Thursday, November 3, 2011

The newspaper implosion continues

More sad news for my friends still in the newspaper business.

















13 comments:

Jerry Phillips said...

First floor of the Journal. You can almost see the tumbleweeds blowing....

Anonymous said...

Hmm? No credit on the burned out machine photo.

I wonder who took it?

- EJM

DaBlade said...

Oops! Did I commit journalistic malpractice by forgetting to cite you? Must be how I was trained :). Everyone knows your "photogenic" excellence my friend! The other photographer prefers anonymity.

Chuck said...

If I read this correctly, living in West Michigan I will get the Grand Rapids Press 3 days a week and will have to go out and get it the other 4? Sounds reasonable. No doubt people all over the city will gladly do this in an area that gets 80 - 100 inches of snow a year.

This is of course if I still got the Press. I was an avid reader of the press for about 15 years. From the time I moved from Flint. It then slowly turned into a biased, slanted rag and I dropped it a few years ago.

The sad part of all of this is guys like you put your lives into an industry that has, over the years, been on a mission to self destruct.

Some of it obviously is changing social habits but I think a lot of the newspaper industry's problems are self inflicted. There are enough of us around that still like reading an actual paper in the evening, if we were given a product worth purchasing.

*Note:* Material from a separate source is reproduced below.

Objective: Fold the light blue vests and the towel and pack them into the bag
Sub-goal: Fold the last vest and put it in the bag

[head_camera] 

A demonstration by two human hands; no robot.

Here's to things looking up for you.

Anonymous said...

"Friends, colleagues... It is such an exciting time to work for this company. As we move forward blah blah blah.... move forward.... BLAH BLAH... moving forward.... Thank you for your time. Oh by the way, you're all fired. Pick up your severance checks on the way out!!

DaBlade said...

Chuck, good points. The paid version of print home delivery is going the way of the dinosaur. There just aren't enough advertiser dollars to support the old model. It was never about demand, even in Flint, where 80,000+ area GM jobs disintegrated to ...what? 5kish today? In fact, we grew daily circulation in 2006 - 2 years in a row of home delivery growth. It was on the heals of this "success" that we were told to dismantle and gut promotion because the circulation growth didn't equate into increased advertiser rates and dollars like it used to.

In near future, all that will be left of print will be sporadic delivery of advertiser wraps, free and unread by you and your neighbors. "That's ok, I get my news on the internet," you might be thinking. Where do you think this "news" is going to come from? There won't be much internet ad revenue to support a stable of serious hard news investigative reporting. All we will be left with for news will be reading Twitter and other people's opinions and snarky comments for "news". At least when the buggy whips and carriage business imploded in Flint in the early 1900's, it was replaced with the horseless carriage, something much better. That will not be the case with news. The medium might be better for some, but the content will suffer. It already has, as you've already noticed.

Smakutus said...

I had 140 starts in 2006.

JT

Chuck said...

I think what is inevitable is paying for online news. I would be okay with this if it is reasonable, say the price of a newspaper (ideally less because we are not paying printing costs).

I have said for years that newspapers and magazines are doomed. Kindles are now putting books on the endangered list too.

My point on it being self-inflicted is that print media has become so biased no one wants to read it anymore

dmarks said...

The whole idea of newspapers is kind of silly now. All that massive production and rushing around with very heavy bails for something that will be treated as trash within 4 hours of receiving it.

Now there's alternative technology.

DaBlade said...

Sadly, you are correct dmarks. I say "sadly" because I don't believe this technology has made content better. And to those old newsies like myself, holding a real newspaper is not the same experience as reading from a screen.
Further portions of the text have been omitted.